Structural shape optimisation is a process of changing the structural boundary to reach to an optimum design (i.e. minimum weight, low cost, etc.) while satisfying the structural geometry (i.e. height, radius, etc.) and behaviour (i.e. stress, natural frequency, etc.) constraints. These problems can be solved by either calculus or heuristic-based methods. Although the calculus based methods are by far the best in terms of computational efficiency, however, they may not reach to the global optimum. A Heuristic-based methods with the distinctive feature of local and global search is more robust to obtain the global optimum. There are several heuristic-based methods in existence, however the most common, robust and reliable one is the Genetic Algorithms (GA). It works by mimicking the evolution process found in natural to obtain the optimum solution [
]. The aim of this research is to apply GA to the problem of shape optimisation. Past research has concentrated in applying binary GA to shape optimisation by carrying out step-wise movements of the boundary of the structure in a specific direction in 2D space [
]. The research presented here extends the method by allowing the movements of boundary in any direction. For all of the methods mentioned, the structural boundary under design condition is represented by a finite number of segments with two boundary points (BP) connected at each segment ends.

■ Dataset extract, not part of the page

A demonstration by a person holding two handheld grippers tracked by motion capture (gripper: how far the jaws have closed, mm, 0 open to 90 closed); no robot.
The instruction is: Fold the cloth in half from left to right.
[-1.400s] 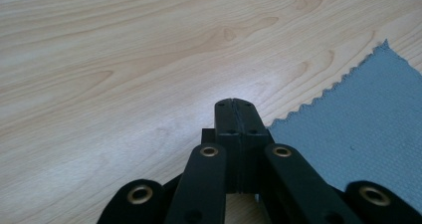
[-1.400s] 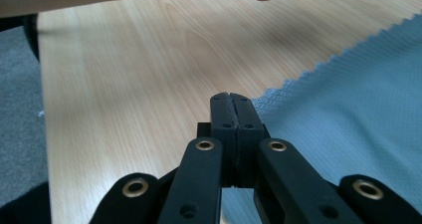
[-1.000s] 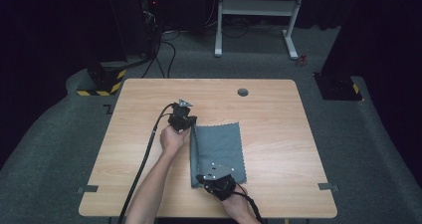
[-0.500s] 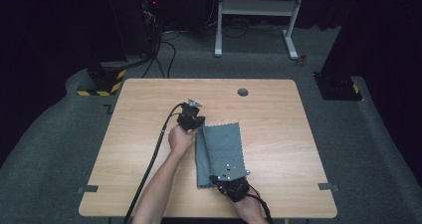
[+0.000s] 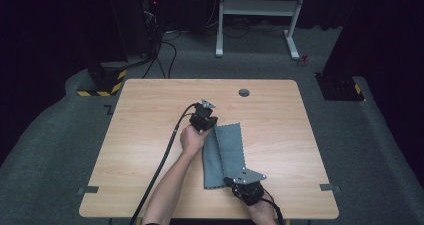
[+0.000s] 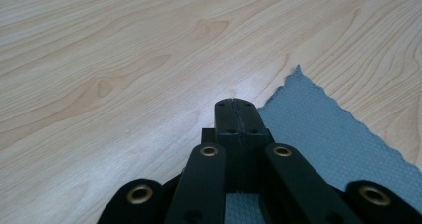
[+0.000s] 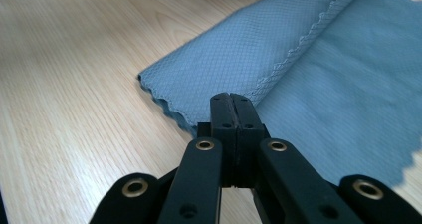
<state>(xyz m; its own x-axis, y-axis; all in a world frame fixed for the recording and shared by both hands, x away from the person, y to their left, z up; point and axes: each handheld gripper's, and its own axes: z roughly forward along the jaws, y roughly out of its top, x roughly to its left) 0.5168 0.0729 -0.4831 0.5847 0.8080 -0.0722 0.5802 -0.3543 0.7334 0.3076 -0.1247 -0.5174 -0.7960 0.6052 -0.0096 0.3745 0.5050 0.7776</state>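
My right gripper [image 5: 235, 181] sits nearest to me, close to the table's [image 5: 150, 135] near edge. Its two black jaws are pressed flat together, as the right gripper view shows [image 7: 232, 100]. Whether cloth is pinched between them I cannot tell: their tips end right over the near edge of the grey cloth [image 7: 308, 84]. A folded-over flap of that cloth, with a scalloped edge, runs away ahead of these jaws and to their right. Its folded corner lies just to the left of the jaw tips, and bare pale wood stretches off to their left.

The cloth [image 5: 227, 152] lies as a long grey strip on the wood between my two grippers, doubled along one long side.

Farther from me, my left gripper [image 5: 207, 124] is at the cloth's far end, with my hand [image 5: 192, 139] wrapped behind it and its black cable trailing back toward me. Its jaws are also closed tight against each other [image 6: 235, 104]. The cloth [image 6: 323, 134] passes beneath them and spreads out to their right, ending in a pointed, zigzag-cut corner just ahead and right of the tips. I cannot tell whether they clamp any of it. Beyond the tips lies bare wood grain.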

In fact, the change of the structural boundary is governed by the movement of these points. This study looks at what effect multi-directional movement of these points have on the optimum design. Several examples with different movement cases including the stepwise, recursive step-wise and multi-direction were considered. The results obtained by the latter two methods indicated an improvement over the step-wise method, thus allowing the structure to adapt itself closer to the global optimum.